**YOUR ASSIGNMENT**
In the listing below, find every line containing "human" and copy it out.

**STUDY MATERIAL**
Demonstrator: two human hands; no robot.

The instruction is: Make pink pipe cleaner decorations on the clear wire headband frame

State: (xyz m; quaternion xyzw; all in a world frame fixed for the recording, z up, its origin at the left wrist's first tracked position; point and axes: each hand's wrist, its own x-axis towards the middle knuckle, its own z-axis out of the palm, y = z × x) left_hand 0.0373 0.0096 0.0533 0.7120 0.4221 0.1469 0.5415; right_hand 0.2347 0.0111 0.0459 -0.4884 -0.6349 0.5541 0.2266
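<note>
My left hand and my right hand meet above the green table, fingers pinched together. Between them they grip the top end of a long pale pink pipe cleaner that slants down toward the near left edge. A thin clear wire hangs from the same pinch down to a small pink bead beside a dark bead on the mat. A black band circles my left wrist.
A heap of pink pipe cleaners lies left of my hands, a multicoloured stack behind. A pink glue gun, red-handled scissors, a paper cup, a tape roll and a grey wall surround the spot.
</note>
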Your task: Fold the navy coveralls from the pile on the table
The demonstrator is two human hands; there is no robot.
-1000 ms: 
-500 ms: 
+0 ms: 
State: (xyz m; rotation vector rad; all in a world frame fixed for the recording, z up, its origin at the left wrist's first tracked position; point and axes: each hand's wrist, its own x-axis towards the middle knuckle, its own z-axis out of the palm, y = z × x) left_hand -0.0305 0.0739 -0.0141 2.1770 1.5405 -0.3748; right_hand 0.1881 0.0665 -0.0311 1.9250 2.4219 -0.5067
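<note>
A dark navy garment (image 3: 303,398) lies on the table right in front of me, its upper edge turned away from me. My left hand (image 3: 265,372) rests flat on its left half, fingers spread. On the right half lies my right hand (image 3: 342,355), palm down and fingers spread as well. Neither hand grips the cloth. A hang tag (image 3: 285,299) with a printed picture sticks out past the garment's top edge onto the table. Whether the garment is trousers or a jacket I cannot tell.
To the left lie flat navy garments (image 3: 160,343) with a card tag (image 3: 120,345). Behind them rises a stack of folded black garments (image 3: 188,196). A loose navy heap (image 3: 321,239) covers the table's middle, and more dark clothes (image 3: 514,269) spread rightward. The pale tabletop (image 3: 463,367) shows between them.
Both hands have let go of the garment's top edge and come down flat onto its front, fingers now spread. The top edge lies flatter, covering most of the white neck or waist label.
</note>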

**ANSWER BELOW**
Demonstrator: two human hands; no robot.
The demonstrator is two human hands; there is no robot.

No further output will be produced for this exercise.